## [Problem statement]
The records must be repeated exactly and in their entirety.

## [Information supplied]
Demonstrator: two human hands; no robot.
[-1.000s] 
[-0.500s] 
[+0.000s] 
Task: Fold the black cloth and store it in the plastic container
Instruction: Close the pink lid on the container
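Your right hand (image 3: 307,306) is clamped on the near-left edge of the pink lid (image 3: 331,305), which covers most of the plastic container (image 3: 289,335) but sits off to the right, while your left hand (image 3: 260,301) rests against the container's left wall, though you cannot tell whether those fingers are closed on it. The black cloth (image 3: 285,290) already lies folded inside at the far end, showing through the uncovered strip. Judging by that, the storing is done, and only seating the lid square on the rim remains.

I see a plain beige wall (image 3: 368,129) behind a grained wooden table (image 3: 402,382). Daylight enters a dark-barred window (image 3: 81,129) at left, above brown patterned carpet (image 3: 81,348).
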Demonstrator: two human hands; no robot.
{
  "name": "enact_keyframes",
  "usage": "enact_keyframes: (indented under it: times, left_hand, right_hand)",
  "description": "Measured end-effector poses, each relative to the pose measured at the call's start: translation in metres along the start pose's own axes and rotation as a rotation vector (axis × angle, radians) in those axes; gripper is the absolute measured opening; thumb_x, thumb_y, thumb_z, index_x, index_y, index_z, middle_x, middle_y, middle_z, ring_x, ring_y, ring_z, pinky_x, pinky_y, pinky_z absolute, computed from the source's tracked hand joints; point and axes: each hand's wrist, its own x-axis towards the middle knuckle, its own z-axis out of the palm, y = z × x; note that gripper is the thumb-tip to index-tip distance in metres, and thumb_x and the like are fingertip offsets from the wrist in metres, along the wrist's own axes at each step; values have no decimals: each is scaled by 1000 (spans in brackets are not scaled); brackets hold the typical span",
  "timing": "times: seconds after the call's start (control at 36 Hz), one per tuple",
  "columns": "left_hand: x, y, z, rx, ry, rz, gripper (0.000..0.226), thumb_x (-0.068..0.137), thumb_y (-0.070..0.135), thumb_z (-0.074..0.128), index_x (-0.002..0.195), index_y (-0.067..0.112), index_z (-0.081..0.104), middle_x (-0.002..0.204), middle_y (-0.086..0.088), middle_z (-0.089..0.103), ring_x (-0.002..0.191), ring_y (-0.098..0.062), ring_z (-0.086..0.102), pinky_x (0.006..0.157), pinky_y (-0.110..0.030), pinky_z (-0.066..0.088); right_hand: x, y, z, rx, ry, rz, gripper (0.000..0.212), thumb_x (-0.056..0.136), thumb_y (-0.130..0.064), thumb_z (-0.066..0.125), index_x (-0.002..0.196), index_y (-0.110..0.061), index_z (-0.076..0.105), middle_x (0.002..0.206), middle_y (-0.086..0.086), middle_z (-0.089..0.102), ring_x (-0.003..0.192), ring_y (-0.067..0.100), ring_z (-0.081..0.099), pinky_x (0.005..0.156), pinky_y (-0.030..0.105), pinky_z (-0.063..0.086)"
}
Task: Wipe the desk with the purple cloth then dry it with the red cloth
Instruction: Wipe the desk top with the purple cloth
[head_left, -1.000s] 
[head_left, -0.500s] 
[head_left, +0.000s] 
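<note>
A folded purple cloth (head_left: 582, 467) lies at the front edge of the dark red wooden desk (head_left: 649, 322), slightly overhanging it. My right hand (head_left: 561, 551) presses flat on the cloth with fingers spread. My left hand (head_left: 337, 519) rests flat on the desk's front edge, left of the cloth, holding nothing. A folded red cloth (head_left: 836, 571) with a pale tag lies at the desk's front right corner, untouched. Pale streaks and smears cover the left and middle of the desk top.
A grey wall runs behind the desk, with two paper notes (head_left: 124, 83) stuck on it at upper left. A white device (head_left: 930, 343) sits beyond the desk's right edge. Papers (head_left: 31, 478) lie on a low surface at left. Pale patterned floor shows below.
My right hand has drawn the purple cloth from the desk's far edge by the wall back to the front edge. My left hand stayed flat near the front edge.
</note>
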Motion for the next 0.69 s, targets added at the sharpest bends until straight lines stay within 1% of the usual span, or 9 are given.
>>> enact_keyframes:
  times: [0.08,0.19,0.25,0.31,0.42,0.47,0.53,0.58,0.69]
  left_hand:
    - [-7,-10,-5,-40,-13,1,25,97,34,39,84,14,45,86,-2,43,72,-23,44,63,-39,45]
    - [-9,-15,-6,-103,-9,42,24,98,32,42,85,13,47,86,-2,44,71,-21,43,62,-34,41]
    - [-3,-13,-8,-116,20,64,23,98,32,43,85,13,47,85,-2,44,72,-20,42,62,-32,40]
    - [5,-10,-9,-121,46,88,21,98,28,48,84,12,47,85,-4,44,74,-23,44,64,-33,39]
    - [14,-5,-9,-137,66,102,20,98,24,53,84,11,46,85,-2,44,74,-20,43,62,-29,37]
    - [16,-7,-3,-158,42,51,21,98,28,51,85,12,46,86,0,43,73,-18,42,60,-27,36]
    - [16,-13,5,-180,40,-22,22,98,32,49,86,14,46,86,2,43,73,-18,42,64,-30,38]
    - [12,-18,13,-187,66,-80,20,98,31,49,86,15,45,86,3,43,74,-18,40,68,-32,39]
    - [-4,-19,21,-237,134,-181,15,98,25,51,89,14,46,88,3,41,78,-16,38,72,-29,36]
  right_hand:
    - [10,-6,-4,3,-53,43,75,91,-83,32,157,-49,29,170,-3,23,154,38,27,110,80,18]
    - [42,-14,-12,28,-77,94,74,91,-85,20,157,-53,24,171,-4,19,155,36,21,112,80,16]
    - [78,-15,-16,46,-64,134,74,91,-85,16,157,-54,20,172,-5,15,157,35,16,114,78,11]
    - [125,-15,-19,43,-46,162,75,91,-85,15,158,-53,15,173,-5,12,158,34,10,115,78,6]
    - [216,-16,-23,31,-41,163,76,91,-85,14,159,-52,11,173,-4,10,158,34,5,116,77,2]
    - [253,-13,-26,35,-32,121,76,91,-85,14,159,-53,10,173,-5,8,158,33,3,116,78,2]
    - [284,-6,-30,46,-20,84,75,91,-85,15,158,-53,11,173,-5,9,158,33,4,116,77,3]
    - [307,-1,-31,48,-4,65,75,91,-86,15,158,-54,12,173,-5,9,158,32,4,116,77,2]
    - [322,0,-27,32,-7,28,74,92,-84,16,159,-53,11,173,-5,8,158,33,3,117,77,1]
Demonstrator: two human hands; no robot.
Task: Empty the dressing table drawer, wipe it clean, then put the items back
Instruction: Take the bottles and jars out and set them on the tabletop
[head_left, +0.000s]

## [Your solution]
Demonstrator: two human hands; no robot.
[-1.000s] 
[-0.500s] 
[+0.000s] 
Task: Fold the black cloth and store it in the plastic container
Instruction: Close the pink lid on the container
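Your right hand (image 3: 307,306) is clamped on the near-left edge of the pink lid (image 3: 331,305), which covers most of the plastic container (image 3: 289,335) but sits off to the right, while your left hand (image 3: 260,301) rests against the container's left wall, though you cannot tell whether those fingers are closed on it. The black cloth (image 3: 285,290) already lies folded inside at the far end, showing through the uncovered strip. Judging by that, the storing is done, and only seating the lid square on the rim remains.

I see a plain beige wall (image 3: 368,129) behind a grained wooden table (image 3: 402,382). Daylight enters a dark-barred window (image 3: 81,129) at left, above brown patterned carpet (image 3: 81,348).
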Demonstrator: two human hands; no robot.
{
  "name": "enact_keyframes",
  "usage": "enact_keyframes: (indented under it: times, left_hand, right_hand)",
  "description": "Measured end-effector poses, each relative to the pose measured at the call's start: translation in metres along the start pose's own axes and rotation as a rotation vector (axis × angle, radians) in those axes; gripper is the absolute measured opening; thumb_x, thumb_y, thumb_z, index_x, index_y, index_z, middle_x, middle_y, middle_z, ring_x, ring_y, ring_z, pinky_x, pinky_y, pinky_z absolute, computed from the source's tracked hand joints; point and axes: each hand's wrist, its own x-axis towards the middle knuckle, its own z-axis out of the palm, y = z × x; note that gripper is the thumb-tip to index-tip distance in metres, and thumb_x and the like are fingertip offsets from the wrist in metres, along the wrist's own axes at each step; values have no decimals: each is scaled by 1000 (spans in brackets are not scaled); brackets hold the typical span",
  "timing": "times: seconds after the call's start (control at 36 Hz), one per tuple",
  "columns": "left_hand: x, y, z, rx, ry, rz, gripper (0.000..0.226), thumb_x (-0.068..0.137), thumb_y (-0.070..0.135), thumb_z (-0.074..0.128), index_x (-0.002..0.195), index_y (-0.067..0.112), index_z (-0.081..0.104), middle_x (-0.002..0.204), middle_y (-0.086..0.088), middle_z (-0.089..0.103), ring_x (-0.002..0.191), ring_y (-0.098..0.062), ring_z (-0.086..0.102), pinky_x (0.006..0.157), pinky_y (-0.110..0.030), pinky_z (-0.066..0.088); right_hand: x, y, z, rx, ry, rz, gripper (0.000..0.212), thumb_x (-0.056..0.136), thumb_y (-0.130..0.064), thumb_z (-0.066..0.125), index_x (-0.002..0.196), index_y (-0.110..0.061), index_z (-0.076..0.105), middle_x (0.002..0.206), middle_y (-0.086..0.086), middle_z (-0.089..0.102), ring_x (-0.003..0.192), ring_y (-0.067..0.100), ring_z (-0.081..0.099), pinky_x (0.005..0.156), pinky_y (-0.030..0.105), pinky_z (-0.063..0.086)"
}
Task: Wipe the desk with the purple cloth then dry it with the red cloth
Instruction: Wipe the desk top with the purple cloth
[head_left, -1.000s] 
[head_left, -0.500s] 
[head_left, +0.000s] 
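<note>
A folded purple cloth (head_left: 582, 467) lies at the front edge of the dark red wooden desk (head_left: 649, 322), slightly overhanging it. My right hand (head_left: 561, 551) presses flat on the cloth with fingers spread. My left hand (head_left: 337, 519) rests flat on the desk's front edge, left of the cloth, holding nothing. A folded red cloth (head_left: 836, 571) with a pale tag lies at the desk's front right corner, untouched. Pale streaks and smears cover the left and middle of the desk top.
A grey wall runs behind the desk, with two paper notes (head_left: 124, 83) stuck on it at upper left. A white device (head_left: 930, 343) sits beyond the desk's right edge. Papers (head_left: 31, 478) lie on a low surface at left. Pale patterned floor shows below.
My right hand has drawn the purple cloth from the desk's far edge by the wall back to the front edge. My left hand stayed flat near the front edge.
</note>
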Motion for the next 0.69 s, targets added at the sharpest bends until straight lines stay within 1% of the usual span, or 9 are given.
>>> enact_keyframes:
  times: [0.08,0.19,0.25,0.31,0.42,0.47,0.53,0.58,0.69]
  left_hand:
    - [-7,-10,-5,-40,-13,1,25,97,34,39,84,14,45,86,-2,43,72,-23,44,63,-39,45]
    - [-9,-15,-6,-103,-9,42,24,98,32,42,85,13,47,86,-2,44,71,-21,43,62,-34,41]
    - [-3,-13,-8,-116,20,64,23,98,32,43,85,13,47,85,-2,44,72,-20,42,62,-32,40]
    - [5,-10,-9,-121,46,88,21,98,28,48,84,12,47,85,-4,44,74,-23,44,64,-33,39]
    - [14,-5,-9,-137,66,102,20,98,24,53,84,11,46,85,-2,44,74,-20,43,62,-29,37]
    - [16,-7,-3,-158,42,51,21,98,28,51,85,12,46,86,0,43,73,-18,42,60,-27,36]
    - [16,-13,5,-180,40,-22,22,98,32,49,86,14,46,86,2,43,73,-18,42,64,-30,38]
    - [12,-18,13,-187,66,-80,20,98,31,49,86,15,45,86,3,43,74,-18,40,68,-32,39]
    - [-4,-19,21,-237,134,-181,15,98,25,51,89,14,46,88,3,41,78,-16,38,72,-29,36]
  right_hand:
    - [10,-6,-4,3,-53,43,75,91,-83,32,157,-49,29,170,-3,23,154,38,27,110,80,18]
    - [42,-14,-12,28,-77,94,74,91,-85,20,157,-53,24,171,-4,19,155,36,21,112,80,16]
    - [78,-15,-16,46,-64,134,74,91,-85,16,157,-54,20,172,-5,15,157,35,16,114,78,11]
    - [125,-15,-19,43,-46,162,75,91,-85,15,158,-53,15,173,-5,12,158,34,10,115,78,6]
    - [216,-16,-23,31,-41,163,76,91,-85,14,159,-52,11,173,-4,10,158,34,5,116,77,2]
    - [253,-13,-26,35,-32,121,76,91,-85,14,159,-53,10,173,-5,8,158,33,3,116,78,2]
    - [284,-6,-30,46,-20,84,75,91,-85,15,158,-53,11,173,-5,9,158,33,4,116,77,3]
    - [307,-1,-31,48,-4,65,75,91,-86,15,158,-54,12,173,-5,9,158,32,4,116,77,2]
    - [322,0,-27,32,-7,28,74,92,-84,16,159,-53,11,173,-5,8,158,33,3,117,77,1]
Demonstrator: two human hands; no robot.
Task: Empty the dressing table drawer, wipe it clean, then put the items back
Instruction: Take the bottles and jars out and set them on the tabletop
[head_left, +0.000s]

The output is finished and nothing more is needed.